**Data to examine**

────────────────────────────────────────

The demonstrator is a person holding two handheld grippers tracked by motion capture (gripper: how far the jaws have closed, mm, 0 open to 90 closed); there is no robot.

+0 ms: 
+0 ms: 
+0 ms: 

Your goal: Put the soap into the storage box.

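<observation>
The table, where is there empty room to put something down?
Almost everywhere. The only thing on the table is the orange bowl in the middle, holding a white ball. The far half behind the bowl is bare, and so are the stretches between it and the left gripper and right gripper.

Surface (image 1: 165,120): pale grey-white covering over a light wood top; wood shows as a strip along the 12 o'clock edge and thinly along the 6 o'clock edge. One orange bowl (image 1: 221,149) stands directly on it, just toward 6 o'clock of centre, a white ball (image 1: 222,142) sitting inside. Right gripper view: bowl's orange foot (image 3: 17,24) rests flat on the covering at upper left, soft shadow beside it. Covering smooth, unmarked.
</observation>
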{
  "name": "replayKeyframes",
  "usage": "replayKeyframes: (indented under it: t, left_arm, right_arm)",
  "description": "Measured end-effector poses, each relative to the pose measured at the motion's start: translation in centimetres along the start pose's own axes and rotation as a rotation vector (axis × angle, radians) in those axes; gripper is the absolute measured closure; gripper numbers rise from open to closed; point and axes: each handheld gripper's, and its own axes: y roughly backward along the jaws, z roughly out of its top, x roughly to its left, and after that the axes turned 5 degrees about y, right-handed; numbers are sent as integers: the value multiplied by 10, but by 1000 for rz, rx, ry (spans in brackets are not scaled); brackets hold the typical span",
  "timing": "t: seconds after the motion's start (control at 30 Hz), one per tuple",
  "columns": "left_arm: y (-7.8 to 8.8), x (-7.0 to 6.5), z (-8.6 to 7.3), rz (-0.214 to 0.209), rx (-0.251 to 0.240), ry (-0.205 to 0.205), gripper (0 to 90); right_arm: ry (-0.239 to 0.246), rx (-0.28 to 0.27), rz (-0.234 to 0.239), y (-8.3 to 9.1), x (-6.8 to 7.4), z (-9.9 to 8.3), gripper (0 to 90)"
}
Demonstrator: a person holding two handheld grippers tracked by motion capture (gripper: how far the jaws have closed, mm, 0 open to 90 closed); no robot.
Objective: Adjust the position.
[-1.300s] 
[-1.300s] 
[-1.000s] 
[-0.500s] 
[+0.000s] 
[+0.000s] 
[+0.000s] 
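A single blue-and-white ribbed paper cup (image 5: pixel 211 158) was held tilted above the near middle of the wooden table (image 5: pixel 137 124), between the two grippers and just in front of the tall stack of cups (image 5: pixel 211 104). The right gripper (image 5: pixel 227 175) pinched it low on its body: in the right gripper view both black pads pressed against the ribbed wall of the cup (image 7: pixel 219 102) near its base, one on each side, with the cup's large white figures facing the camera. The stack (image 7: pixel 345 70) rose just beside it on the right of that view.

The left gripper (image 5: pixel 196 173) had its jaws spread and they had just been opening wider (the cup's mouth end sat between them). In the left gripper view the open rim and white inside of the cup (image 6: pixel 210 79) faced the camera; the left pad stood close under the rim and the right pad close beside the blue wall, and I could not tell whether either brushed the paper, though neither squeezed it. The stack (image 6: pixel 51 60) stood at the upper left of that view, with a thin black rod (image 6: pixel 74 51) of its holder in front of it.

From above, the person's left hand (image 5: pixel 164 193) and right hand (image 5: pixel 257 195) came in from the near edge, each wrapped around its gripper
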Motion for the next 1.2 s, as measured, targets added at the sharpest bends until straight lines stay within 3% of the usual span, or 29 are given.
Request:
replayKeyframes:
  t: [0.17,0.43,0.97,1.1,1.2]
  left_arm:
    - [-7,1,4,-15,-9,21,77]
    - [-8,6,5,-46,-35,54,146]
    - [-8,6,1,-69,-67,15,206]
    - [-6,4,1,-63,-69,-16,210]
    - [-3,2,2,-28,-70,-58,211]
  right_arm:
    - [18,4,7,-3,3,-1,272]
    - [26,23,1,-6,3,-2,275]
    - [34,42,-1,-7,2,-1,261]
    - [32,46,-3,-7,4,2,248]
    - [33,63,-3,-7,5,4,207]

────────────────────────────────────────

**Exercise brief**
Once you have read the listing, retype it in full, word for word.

**Response to this exercise**
The demonstrator is a person holding two handheld grippers tracked by motion capture (gripper: how far the jaws have closed, mm, 0 open to 90 closed); there is no robot.

+0 ms: 
+0 ms: 
+0 ms: 

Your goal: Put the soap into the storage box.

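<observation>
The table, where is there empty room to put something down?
Almost everywhere. The only thing on the table is the orange bowl in the middle, holding a white ball. The far half behind the bowl is bare, and so are the stretches between it and the left gripper and right gripper.

Surface (image 1: 165,120): pale grey-white covering over a light wood top; wood shows as a strip along the 12 o'clock edge and thinly along the 6 o'clock edge. One orange bowl (image 1: 221,149) stands directly on it, just toward 6 o'clock of centre, a white ball (image 1: 222,142) sitting inside. Right gripper view: bowl's orange foot (image 3: 17,24) rests flat on the covering at upper left, soft shadow beside it. Covering smooth, unmarked.
</observation>
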{
  "name": "replayKeyframes",
  "usage": "replayKeyframes: (indented under it: t, left_arm, right_arm)",
  "description": "Measured end-effector poses, each relative to the pose measured at the motion's start: translation in centimetres along the start pose's own axes and rotation as a rotation vector (axis × angle, radians) in those axes; gripper is the absolute measured closure; gripper numbers rise from open to closed; point and axes: each handheld gripper's, and its own axes: y roughly backward along the jaws, z roughly out of its top, x roughly to its left, and after that the axes turned 5 degrees about y, right-handed; numbers are sent as integers: the value multiplied by 10, but by 1000 for rz, rx, ry (spans in brackets are not scaled); brackets hold the typical span",
  "timing": "t: seconds after the motion's start (control at 30 Hz), one per tuple",
  "columns": "left_arm: y (-7.8 to 8.8), x (-7.0 to 6.5), z (-8.6 to 7.3), rz (-0.214 to 0.209), rx (-0.251 to 0.240), ry (-0.205 to 0.205), gripper (0 to 90); right_arm: ry (-0.239 to 0.246), rx (-0.28 to 0.27), rz (-0.234 to 0.239), y (-8.3 to 9.1), x (-6.8 to 7.4), z (-9.9 to 8.3), gripper (0 to 90)"
}
Demonstrator: a person holding two handheld grippers tracked by motion capture (gripper: how far the jaws have closed, mm, 0 open to 90 closed); no robot.
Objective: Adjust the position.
[-1.300s] 
[-1.300s] 
[-1.000s] 
[-0.500s] 
[+0.000s] 
[+0.000s] 
[+0.000s] 
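A single blue-and-white ribbed paper cup (image 5: pixel 211 158) was held tilted above the near middle of the wooden table (image 5: pixel 137 124), between the two grippers and just in front of the tall stack of cups (image 5: pixel 211 104). The right gripper (image 5: pixel 227 175) pinched it low on its body: in the right gripper view both black pads pressed against the ribbed wall of the cup (image 7: pixel 219 102) near its base, one on each side, with the cup's large white figures facing the camera. The stack (image 7: pixel 345 70) rose just beside it on the right of that view.

The left gripper (image 5: pixel 196 173) had its jaws spread and they had just been opening wider (the cup's mouth end sat between them). In the left gripper view the open rim and white inside of the cup (image 6: pixel 210 79) faced the camera; the left pad stood close under the rim and the right pad close beside the blue wall, and I could not tell whether either brushed the paper, though neither squeezed it. The stack (image 6: pixel 51 60) stood at the upper left of that view, with a thin black rod (image 6: pixel 74 51) of its holder in front of it.

From above, the person's left hand (image 5: pixel 164 193) and right hand (image 5: pixel 257 195) came in from the near edge, each wrapped around its gripper
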Motion for the next 1.2 s, as measured, targets added at the sharpest bends until straight lines stay within 3% of the usual span, or 29 are given.
Request:
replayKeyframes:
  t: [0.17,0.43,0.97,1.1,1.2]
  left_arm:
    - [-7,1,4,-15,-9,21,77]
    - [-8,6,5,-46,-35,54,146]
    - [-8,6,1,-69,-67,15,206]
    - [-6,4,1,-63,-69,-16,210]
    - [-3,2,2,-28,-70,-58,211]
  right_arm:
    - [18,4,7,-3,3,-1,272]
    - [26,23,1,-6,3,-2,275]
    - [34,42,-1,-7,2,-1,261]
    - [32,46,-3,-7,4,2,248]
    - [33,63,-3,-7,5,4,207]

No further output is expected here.